Sometimes. I had a girl a few months back who went ghost when I asked for the date. I deleted her number. Two week later, she texted me a pic of her with an arbitrary message. I ignored. The following week, she texted again. I ignored. Two weeks later, she texted again (yes, she was persistent). I responded with scheduling the date. It turned into a first-date lay.

Lizardking, you're a young guy, and judging from this and the other thread where you responded to me, I sense that you have incorporated all the Manosphere "rules," and apply them universally. So I'll cut you some slack here.

I have debunked the following Manosphere "rules of engagement." The Manosphere states:

If a girl doesn't kiss you on the first date, she is not into you. My last LTR rejected my kiss attempt five times on the first date.
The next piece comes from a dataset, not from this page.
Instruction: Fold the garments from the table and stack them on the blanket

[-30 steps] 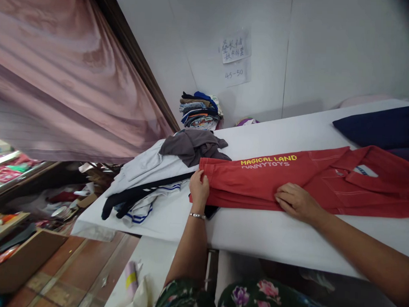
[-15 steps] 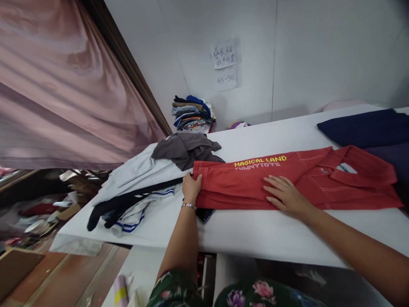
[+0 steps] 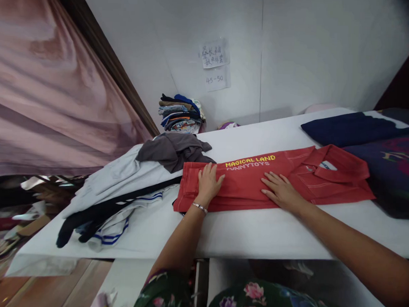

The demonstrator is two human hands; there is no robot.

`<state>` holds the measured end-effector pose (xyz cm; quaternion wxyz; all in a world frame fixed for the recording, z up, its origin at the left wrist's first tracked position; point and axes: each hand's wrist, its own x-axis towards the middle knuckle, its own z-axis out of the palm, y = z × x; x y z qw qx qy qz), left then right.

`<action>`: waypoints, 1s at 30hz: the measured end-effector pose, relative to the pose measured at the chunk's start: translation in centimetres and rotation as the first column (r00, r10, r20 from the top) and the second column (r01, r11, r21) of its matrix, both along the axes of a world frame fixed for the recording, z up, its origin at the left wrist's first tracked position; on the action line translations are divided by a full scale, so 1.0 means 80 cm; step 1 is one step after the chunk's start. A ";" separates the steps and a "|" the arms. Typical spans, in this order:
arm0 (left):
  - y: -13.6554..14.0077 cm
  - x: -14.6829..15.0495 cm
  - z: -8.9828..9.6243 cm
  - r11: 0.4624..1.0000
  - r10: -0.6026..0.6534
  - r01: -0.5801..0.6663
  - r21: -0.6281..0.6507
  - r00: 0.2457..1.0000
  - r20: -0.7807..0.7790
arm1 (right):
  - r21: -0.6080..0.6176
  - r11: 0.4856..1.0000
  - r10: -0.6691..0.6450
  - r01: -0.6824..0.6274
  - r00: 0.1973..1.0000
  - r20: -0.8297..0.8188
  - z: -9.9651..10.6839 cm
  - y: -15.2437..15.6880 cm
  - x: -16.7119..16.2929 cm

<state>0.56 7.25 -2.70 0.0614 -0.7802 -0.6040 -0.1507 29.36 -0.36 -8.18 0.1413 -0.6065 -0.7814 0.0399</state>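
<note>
A red collared shirt (image 3: 243, 184), folded into a long strip with yellow "MAGICAL LAND" lettering, lies across the white table. My left hand (image 3: 209, 184) rests on the shirt near its left, hem end, fingers spread. Flat on the middle of the shirt, just below the lettering, is my right hand (image 3: 281, 189), its fingers also apart. The shirt's collar points to the right. A dark object peeks out from under the shirt's left end, mostly hidden.
Left of the shirt lie a grey garment (image 3: 173, 150), a white garment (image 3: 113, 172) and a black garment (image 3: 118, 208). A stack of folded clothes (image 3: 181, 114) stands by the wall. Navy clothing (image 3: 346, 128) covers the right. The table's front edge (image 3: 254, 257) is close to me.
My left hand has let go of the shirt's left edge and moved right onto its surface, fingers spreading. My right hand stays on the shirt. The view has shifted slightly right.
</note>
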 end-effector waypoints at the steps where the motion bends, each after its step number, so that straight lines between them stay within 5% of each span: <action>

If a girl doesn't fvck you within the first three dates, she's not sexually into you. My last two LTRs took 5 and 10 dates respectively.

If a girl doesn't respond to your text, she has low IL. See above.

If a girl doesn't exhibit high IL, she has low IL. Most professional models I have dated, didn't show any IL, and, in fact, had very high IL.

If a girl doesn't call you after the first date, she has low IL. A girl who doesn't call you may think you are too good for her, and thus may think you are not into her. Or she may be of a traditional background where only men initiate.

Never tell a beautiful girl she is beautiful. Beautiful women are the most insecure, and by withholding a genuine compliment, you are feeding her in-validation, and thus disqualifying yourself.

The list goes on and on.

Manosphere "rules" are simply guidelines for newbies. When you become more seasoned in your "game" and with enough women, you will find that you can break all the rules, as most no longer apply. The "game" then wraps around your frame and you can do anything you want ... naturally, and be extremely effective.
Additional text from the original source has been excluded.